Grammar school in Lincolnshire, England

Kesteven and Grantham Girls' School (KGGS) is a grammar school with academy status for girls in Grantham, Lincolnshire, established in 1910. It has over 1000 pupils ranging from ages 11 to 18, and has its own sixth form.

==History==
KGGS was founded in 1910 by H Gladys Williams. Before its establishment Kesteven Local Education Authority had founded the Grantham Institute, which accepted girls. A decision to found a new county grammar school for girls was made by a joint committee of county, borough and town councils. After the Board of Education recognised Grantham Institute as a secondary grammar school, and the girls' aspect within it, they appointed a principal mistress for the Institute, who would become the headmistress of a 1910 newly built school called Kesteven and Grantham Girls' Grammar School.

The former prime minister Margaret Thatcher was a pupil at the school between 1936 and 1943, and was head girl in her final year.

===Second World War and evacuation===
Girls from Camden School for Girls arrived on Thursday 19 October 1939. The girls had spent the previous few weeks resident in Uppingham in Rutland. The headteacher of the Camden school was Olive Wright. 450 girls were expected, but only 352 arrived. Girls from Grantham were in the classrooms in the mornings and Camden girls were in the afternoon. Camden girls were resident at Stonebridge House, which became the police station. The music teacher Grace Williams, a Welsh composer, arrived with the Camden school, and composed pieces whilst at Grantham. Zoologist Hilda Mabel Canter, later employed by the Freshwater Biological Association and associated with the British Phycological Society, was evacuated with the school.
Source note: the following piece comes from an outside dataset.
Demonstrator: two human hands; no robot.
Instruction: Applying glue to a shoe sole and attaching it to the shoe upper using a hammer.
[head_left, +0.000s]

Thirty-two Camden girls were confirmed at St Wulfram's Church, Grantham on Saturday 16 March 1940 by the bishop of Lincoln, Nugent Hicks. The Camden school had their own Girl Guide unit in Grantham.

On Friday 28 June 1940, two 17-year-old Camden girls, Margaret McMillan and Marjorie Catch, had their play A Man's World broadcast as part of Theatreland on the BBC Home Service and the BBC Forces Programme, introduced by Raymond Glendenning; it featured Celia Johnson and Owen Nares. The Camden girls left in March 1941 to go to Stamford High School, Lincolnshire for seven terms until summer 1943.

During the war, the hockey pitch was changed to grow hay instead. Many staff under their thirties from boys' schools had to join up; this situation did not really affect girls' schools as much. Elsie Suddaby, the famous soprano performed at the school, through Grantham Music Club, on Friday 18 October 1940. Isolde Menges, the violinist, performed on Friday 22 November 1940 at the school Colonel William Vere Reeve King-Fane was Chairman of the Governors from December 1940, until his death in 1943. The preparatory school closed in 1944.

===School expansion after the war===
In December 1947, the prize day was in the drill hall. A new association was formed with a French school in Châteauroux in Centre-Val de Loire. In early 1954 the school needed more buildings to have a three-form entry by September 1955.
 New buildings were added around 1955, costing £50,000 for an extra form entry. In February 1955 a contract for £57,900 built an extension and a new kitchen, with furniture costing £5,500. By 1956, there were over 500 girls at the school.

The extensions opened on Friday 11 October 1957, for a three-form entry school, with a new gym, hall and dining room, and crafts room with a hand loom with the bishop of Grantham Anthony Otter attending the ceremony and the chair of the governors Alf Roberts, with T.W. Golby, the director of education at Kesteven, and F.W. Jenkinson, chairman of Kesteven council. The head girl was Andrea Thody. By 1957, from 1910 there had been only two headteachers. Due to the larger school, the houses Rossetti and Potter were introduced in 1958.

When prime minister Margaret Thatcher visited on Friday 12 February 1982 there were 150 protesters, who mostly chanted 'Tories Out'. The PM also visited Friday 4 July 1986. In 1992 the former PM would become Baroness Thatcher of Kesteven, in reference to her old school.

==Curriculum==
Kesteven Grantham Girls' School provides a curriculum across Key Stage 3 to 5. The sixth form curriculum is enhanced by cooperation with the nearby King's School.

==Form and house activity==
Each form has a form captain and deputy, two school council members and two charity representatives. Form captains deal with problems and represent the form. A school council discusses matters and acts to improve the school and its community. Charity events are organised by forms to raise money for good causes, with a trophy given each year to the form which raises the most.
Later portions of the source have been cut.